Work request: Among the entries below, find the lines with the word "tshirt" and copy them.

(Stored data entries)
<<<<
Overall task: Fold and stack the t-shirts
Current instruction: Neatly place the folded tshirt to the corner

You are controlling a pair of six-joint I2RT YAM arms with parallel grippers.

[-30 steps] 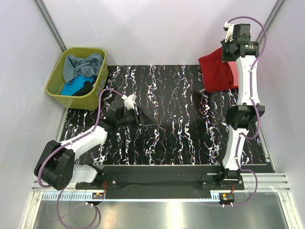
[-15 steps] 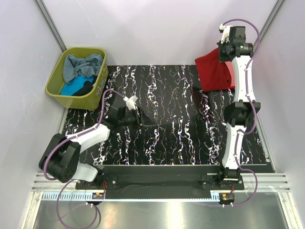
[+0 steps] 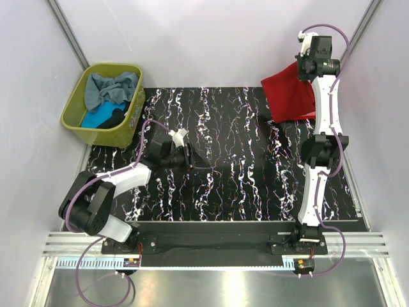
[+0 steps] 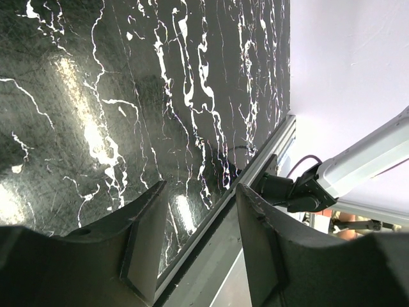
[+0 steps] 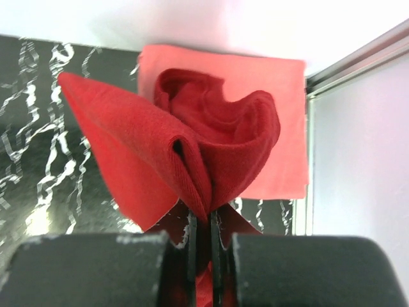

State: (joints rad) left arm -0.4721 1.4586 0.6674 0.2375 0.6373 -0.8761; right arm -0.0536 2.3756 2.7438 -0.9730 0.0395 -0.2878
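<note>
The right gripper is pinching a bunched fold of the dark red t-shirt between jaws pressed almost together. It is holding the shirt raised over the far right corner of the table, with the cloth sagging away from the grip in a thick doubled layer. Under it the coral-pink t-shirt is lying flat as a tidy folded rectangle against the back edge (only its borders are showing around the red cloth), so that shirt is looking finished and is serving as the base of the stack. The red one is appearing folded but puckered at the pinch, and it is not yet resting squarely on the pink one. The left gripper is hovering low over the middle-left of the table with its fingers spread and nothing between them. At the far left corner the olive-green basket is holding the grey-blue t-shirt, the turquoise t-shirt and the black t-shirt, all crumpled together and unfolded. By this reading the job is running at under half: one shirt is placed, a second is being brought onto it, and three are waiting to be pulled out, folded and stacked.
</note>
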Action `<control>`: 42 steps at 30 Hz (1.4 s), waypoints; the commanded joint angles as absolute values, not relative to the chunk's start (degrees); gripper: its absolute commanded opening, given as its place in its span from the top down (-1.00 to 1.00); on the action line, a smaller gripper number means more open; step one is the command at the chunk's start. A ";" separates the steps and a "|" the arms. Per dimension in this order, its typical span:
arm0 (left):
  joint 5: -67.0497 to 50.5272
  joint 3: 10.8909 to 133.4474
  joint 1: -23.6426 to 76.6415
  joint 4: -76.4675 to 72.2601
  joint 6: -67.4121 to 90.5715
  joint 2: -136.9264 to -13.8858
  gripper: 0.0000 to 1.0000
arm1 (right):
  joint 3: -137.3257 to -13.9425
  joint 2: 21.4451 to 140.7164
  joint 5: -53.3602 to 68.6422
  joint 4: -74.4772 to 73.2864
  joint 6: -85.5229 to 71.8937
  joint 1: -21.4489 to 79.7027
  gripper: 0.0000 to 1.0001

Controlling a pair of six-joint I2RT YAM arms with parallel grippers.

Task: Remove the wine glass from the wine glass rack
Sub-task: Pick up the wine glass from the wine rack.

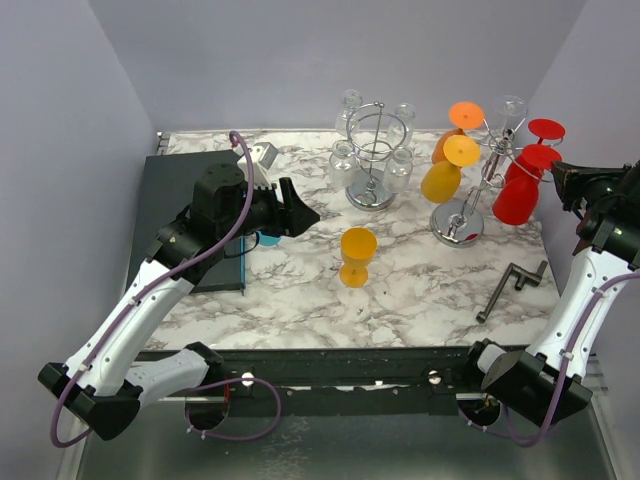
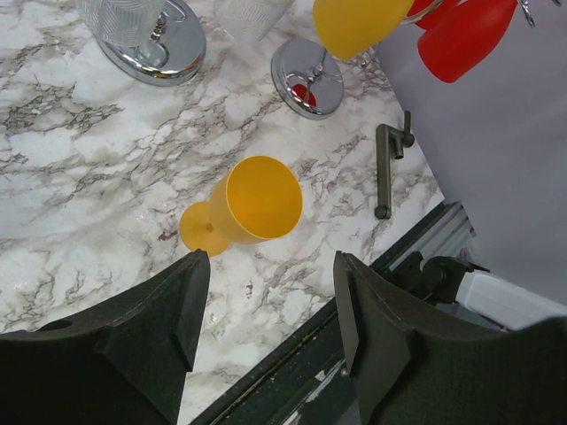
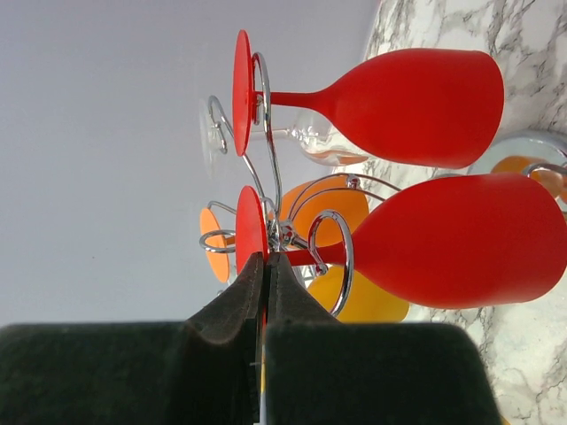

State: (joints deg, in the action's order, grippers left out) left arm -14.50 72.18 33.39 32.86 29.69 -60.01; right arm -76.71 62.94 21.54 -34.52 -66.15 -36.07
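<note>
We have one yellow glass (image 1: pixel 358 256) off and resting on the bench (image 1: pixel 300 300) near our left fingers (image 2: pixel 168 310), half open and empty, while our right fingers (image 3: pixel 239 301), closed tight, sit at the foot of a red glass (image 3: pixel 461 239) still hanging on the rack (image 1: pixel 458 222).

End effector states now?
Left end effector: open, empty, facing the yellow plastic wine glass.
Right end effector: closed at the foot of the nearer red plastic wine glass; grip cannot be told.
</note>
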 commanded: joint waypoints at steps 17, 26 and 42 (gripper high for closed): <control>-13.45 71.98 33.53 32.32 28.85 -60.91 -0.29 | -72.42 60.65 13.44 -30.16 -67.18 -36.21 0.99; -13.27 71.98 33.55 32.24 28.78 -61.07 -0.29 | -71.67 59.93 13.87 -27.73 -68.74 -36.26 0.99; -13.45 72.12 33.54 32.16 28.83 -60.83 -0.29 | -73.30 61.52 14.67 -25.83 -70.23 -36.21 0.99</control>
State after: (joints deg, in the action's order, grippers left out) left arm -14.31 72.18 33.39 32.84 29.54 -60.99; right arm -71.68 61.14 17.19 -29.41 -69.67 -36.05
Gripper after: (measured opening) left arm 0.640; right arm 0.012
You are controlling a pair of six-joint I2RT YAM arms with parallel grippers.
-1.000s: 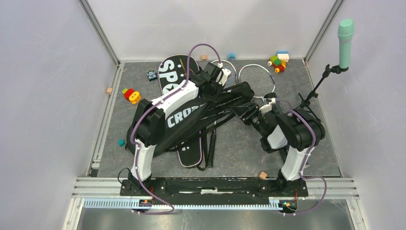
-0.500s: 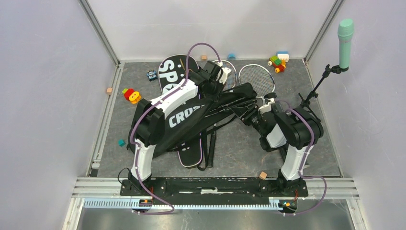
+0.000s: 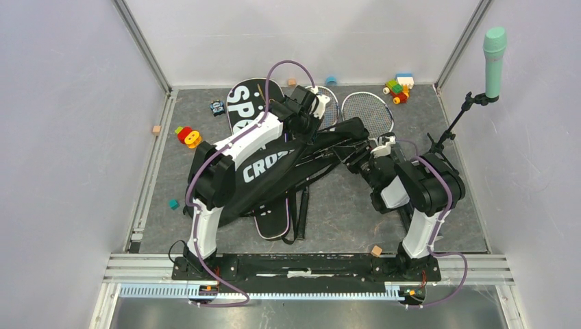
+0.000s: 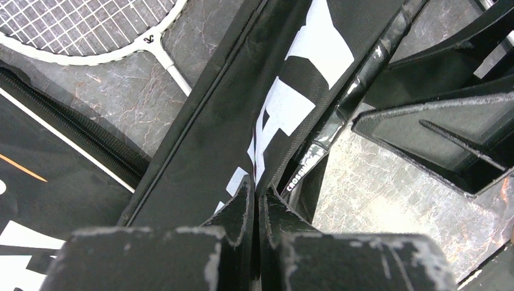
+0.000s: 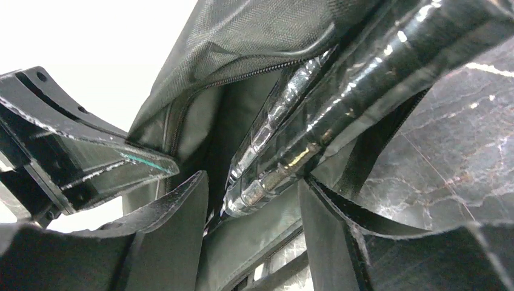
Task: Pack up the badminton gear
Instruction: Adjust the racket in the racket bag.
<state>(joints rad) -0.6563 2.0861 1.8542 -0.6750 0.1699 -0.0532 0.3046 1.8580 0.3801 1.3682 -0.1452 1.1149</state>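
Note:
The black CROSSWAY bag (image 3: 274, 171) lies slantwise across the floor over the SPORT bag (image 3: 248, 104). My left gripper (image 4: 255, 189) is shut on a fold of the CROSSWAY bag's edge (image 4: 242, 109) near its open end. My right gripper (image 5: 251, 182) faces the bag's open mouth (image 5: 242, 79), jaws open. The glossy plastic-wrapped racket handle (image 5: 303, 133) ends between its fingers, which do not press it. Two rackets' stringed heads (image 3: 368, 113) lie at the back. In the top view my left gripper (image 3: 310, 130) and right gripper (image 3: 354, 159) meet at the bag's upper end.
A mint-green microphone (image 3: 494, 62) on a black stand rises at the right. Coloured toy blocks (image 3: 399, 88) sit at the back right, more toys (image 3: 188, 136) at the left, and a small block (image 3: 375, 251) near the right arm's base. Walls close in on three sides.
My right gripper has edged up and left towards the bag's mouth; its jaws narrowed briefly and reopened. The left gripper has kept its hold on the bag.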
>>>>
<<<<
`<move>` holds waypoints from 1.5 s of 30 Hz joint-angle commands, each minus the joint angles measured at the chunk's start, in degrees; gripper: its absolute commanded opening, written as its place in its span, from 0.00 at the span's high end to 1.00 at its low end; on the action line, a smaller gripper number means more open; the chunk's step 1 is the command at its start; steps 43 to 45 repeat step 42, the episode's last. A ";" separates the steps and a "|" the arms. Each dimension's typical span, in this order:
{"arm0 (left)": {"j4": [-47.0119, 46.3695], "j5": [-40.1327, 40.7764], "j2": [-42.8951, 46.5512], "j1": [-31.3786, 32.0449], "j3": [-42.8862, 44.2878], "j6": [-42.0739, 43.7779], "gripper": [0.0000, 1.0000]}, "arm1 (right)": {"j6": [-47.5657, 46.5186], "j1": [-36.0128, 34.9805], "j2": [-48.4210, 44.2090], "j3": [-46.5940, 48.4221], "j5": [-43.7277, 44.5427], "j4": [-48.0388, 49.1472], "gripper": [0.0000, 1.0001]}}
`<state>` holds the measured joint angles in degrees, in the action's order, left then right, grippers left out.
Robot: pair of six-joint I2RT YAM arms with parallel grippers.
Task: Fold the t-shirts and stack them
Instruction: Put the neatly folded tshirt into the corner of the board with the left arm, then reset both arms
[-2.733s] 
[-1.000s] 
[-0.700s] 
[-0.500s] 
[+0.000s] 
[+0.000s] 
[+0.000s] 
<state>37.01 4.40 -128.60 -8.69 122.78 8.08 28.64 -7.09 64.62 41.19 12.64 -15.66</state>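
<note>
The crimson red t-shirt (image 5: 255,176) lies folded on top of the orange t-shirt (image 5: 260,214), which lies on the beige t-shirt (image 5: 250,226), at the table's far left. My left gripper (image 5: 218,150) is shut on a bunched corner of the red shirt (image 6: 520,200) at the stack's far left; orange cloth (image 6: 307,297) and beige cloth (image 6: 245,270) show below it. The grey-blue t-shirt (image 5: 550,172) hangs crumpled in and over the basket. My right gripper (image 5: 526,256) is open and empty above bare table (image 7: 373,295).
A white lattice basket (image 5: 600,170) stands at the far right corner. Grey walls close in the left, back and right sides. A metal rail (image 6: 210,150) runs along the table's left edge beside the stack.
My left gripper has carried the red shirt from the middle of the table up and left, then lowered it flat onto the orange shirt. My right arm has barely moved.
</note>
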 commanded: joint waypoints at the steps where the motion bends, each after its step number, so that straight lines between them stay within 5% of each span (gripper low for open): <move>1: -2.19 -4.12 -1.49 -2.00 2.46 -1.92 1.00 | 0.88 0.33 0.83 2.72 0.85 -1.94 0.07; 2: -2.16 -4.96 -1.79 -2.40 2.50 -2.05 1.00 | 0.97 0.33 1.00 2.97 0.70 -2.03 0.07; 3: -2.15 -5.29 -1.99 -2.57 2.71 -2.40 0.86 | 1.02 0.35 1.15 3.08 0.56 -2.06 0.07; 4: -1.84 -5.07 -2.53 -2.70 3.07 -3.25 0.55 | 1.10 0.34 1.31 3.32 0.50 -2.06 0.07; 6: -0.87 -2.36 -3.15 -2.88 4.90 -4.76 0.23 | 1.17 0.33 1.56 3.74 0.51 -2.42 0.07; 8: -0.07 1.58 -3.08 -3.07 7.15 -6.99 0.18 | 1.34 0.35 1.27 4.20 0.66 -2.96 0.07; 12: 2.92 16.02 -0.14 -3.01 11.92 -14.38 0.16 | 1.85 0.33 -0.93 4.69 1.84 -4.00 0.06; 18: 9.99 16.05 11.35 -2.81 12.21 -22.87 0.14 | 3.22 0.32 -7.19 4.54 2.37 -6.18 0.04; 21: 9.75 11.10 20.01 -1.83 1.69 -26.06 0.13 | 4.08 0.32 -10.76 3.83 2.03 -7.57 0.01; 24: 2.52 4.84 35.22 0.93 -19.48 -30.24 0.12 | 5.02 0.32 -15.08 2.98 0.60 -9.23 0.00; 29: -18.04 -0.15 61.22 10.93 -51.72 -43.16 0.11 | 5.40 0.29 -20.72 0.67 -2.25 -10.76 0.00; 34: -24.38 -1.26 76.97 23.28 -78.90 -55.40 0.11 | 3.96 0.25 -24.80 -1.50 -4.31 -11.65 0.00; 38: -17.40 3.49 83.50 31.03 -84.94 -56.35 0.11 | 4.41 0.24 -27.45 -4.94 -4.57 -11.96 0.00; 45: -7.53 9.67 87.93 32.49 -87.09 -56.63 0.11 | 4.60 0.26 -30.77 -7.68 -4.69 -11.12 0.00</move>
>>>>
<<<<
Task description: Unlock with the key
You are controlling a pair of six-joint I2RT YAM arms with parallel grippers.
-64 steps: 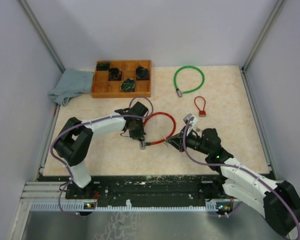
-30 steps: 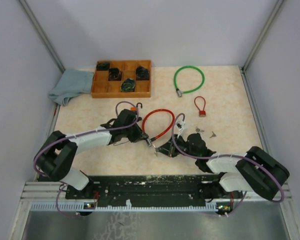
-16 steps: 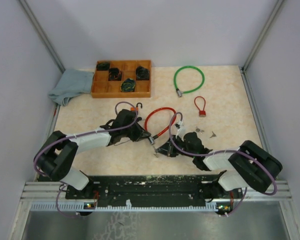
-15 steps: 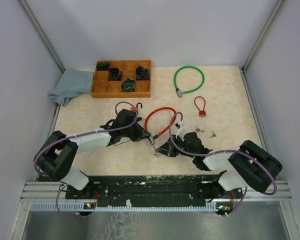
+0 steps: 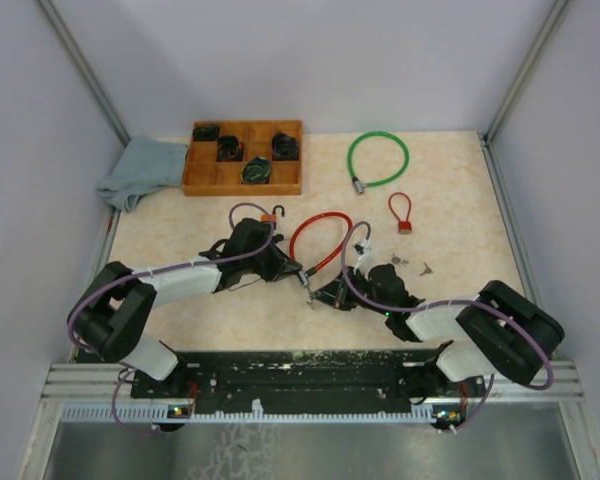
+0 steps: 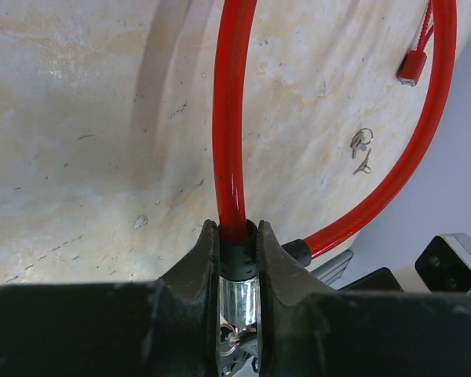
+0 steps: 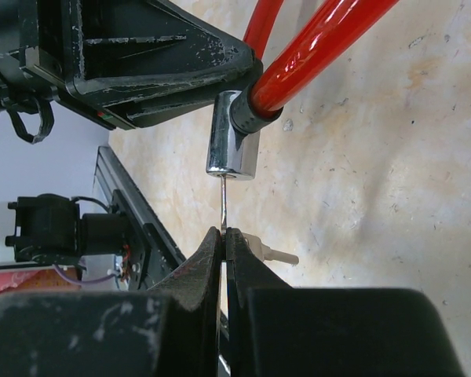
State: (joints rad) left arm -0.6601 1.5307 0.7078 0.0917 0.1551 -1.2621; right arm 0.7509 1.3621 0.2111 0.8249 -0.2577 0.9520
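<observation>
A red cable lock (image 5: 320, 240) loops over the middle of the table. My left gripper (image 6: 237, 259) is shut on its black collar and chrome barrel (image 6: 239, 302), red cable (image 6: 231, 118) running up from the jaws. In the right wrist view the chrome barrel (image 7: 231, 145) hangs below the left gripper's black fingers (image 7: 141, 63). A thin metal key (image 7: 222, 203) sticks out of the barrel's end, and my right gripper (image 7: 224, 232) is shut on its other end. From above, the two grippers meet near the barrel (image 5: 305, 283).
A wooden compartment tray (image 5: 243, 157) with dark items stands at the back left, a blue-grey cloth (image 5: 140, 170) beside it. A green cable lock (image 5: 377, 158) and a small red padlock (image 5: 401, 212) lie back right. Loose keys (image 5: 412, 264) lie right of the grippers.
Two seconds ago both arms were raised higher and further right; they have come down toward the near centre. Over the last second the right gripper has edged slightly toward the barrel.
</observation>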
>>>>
Result of this exercise:
Current instruction: Neatly place the folded tshirt to the corner
Instruction: Put the neatly folded tshirt into the corner of the board with the left arm, then reset both arms

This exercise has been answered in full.